ASSIGNMENT:
Your answer must be the full listing, reproduced exactly, minus any pictures.

COLLECTED MATERIAL:
# # # # #
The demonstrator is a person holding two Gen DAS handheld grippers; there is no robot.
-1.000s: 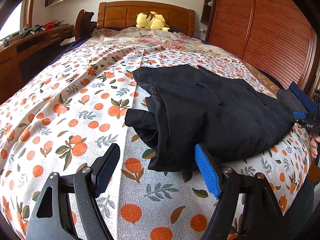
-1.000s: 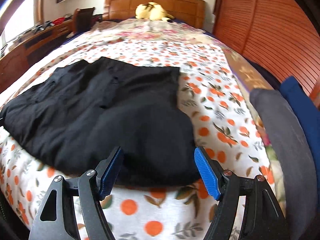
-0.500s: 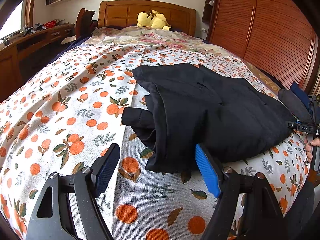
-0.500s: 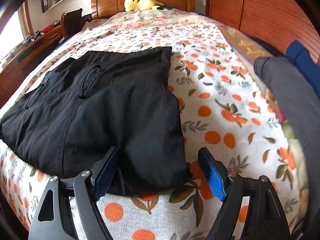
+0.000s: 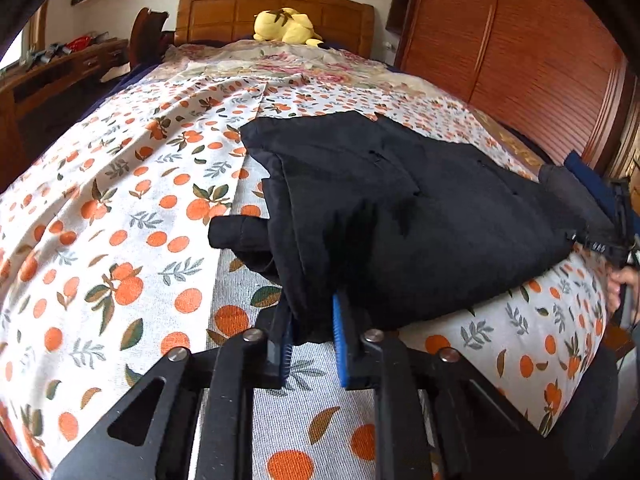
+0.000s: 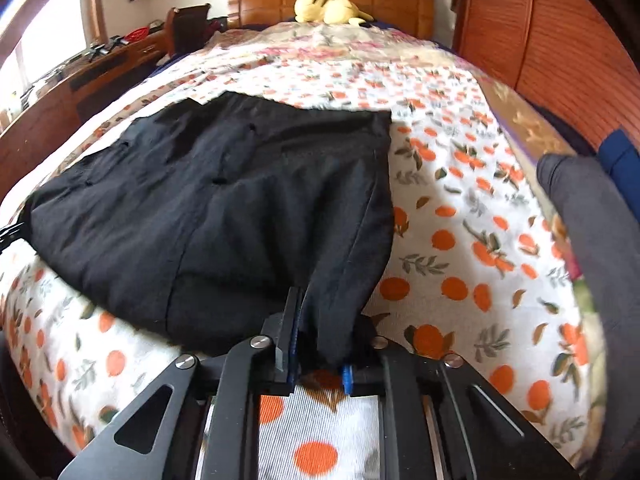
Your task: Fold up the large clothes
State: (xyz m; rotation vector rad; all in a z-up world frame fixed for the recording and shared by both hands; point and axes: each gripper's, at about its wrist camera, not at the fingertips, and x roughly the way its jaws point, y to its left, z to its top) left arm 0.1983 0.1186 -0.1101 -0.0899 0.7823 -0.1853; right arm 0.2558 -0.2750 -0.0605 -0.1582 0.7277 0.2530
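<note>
while lying crosswise on the bed [image 5: 120, 216], black garment [image 5: 420, 216] spans both closing grippers.

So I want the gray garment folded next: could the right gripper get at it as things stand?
Probably not yet: the right gripper is closing on the black garment's near edge. The gray garment lies uncovered to its right, reachable after letting go.

Bed sheet [image 5: 120, 240], white with an orange-fruit print, covers the bed. Yellow plush toy [image 5: 286, 27] lies against the wooden headboard [image 5: 224, 12]. Slatted wooden wardrobe doors [image 5: 540, 64] stand at right. Grey [image 6: 592, 216] and blue [image 6: 622, 156] garments lie at the bed's right edge. Wooden desk [image 6: 80, 80] at left.
</note>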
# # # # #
SOLUTION TO THE PROBLEM:
The demonstrator is a person holding two Gen DAS handheld grippers; there is no robot.
-1.000s: 
-1.000s: 
-0.500s: 
-0.500s: 
+0.000s: 
+0.000s: 
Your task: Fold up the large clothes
State: (xyz m; rotation vector rad; all in a z-up world frame fixed for the recording and shared by both hands; point and axes: each gripper's, at about its wrist camera, not at the fingertips, and x roughly the way its jaws point, y to its left, z to its top) left arm 0.1983 0.1186 -0.1101 -0.0899 0.7823 -0.1853; right arm 0.2558 -0.2750 -0.0605 -0.1582 0.7277 0.2530
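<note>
while lying crosswise on the bed [image 5: 120, 216], black garment [image 5: 420, 216] spans both closing grippers.

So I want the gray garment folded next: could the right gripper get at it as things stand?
Probably not yet: the right gripper is closing on the black garment's near edge. The gray garment lies uncovered to its right, reachable after letting go.

Bed sheet [image 5: 120, 240], white with an orange-fruit print, covers the bed. Yellow plush toy [image 5: 286, 27] lies against the wooden headboard [image 5: 224, 12]. Slatted wooden wardrobe doors [image 5: 540, 64] stand at right. Grey [image 6: 592, 216] and blue [image 6: 622, 156] garments lie at the bed's right edge. Wooden desk [image 6: 80, 80] at left.
</note>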

The response is complete as it stands.